図6.巣箱の入り口に接近するオス。いったん巣箱を通り過ぎ,水平方向に旋回してまた巣箱の入り口に来た。

図7.巣箱の入り口に到達寸前のオス。羽(feather)が風になびいている。

図8.巣箱の入り口につかまってあたりを警戒するオス。静止しているときれいに写る。EOS 7DにTAMRONのズームレンズを装着。

図9.入口にとまって中を確認した後に飛び立つオス。この後,巣箱の後ろ側にあるヒノキまで飛んで行った。

図10.巣箱の後ろ側にあるヒノキ(距離は100m近くある)。

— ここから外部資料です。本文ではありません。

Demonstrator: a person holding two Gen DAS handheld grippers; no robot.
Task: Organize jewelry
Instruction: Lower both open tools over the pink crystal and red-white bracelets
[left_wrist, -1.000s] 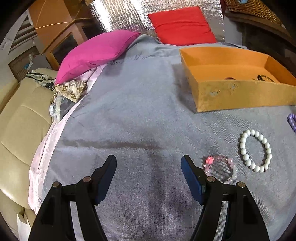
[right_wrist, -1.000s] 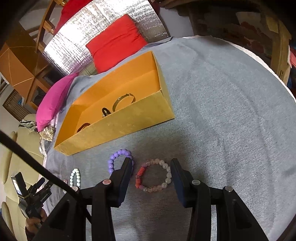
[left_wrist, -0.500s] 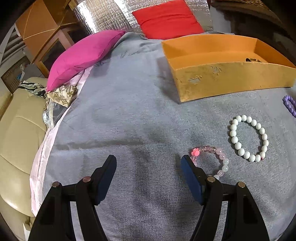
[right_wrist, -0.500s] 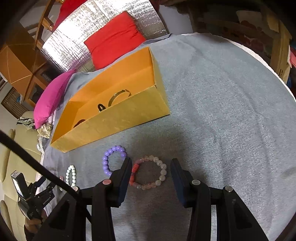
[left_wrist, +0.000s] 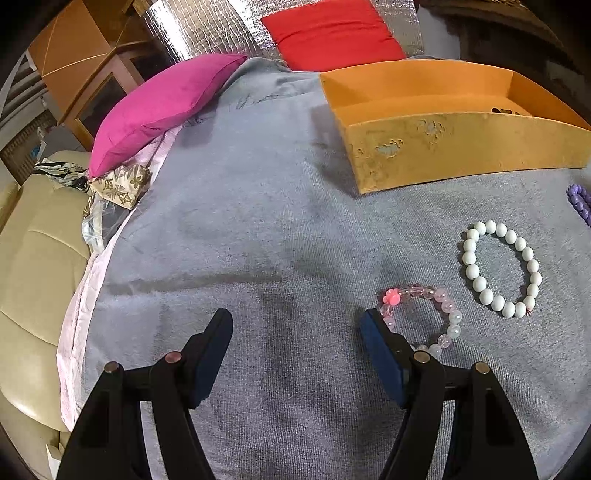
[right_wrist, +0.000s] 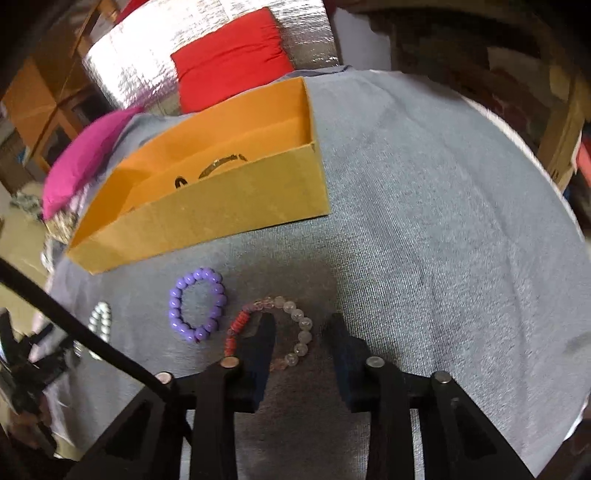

私が来たので,シジュウカラを攻撃後にヒノキのてっぺんまで逃げて行った。

図11.巣箱I-01で産れていた卵。5月30日の時点では2コだが,さらに2つか3つ追加される。卵は1日おきに産れることが多い。

図12.ヒノキのてっぺんまで逃げたオス。メスもこの場所にいることが多い。オスは私が去ったらまた巣箱の近くの電線にとまるだろう。

図13.ブッポウソウの撮影をした場所に咲いていたノバラ。花弁がくしゃくしゃで伸びきっていないところが面白い。

図14.巣箱I-01の近くにある神社。巣箱I-02からI-10を見るときにはここを通る。キジムナーが時々訪れて遊んでいる。ノウサギも現れる。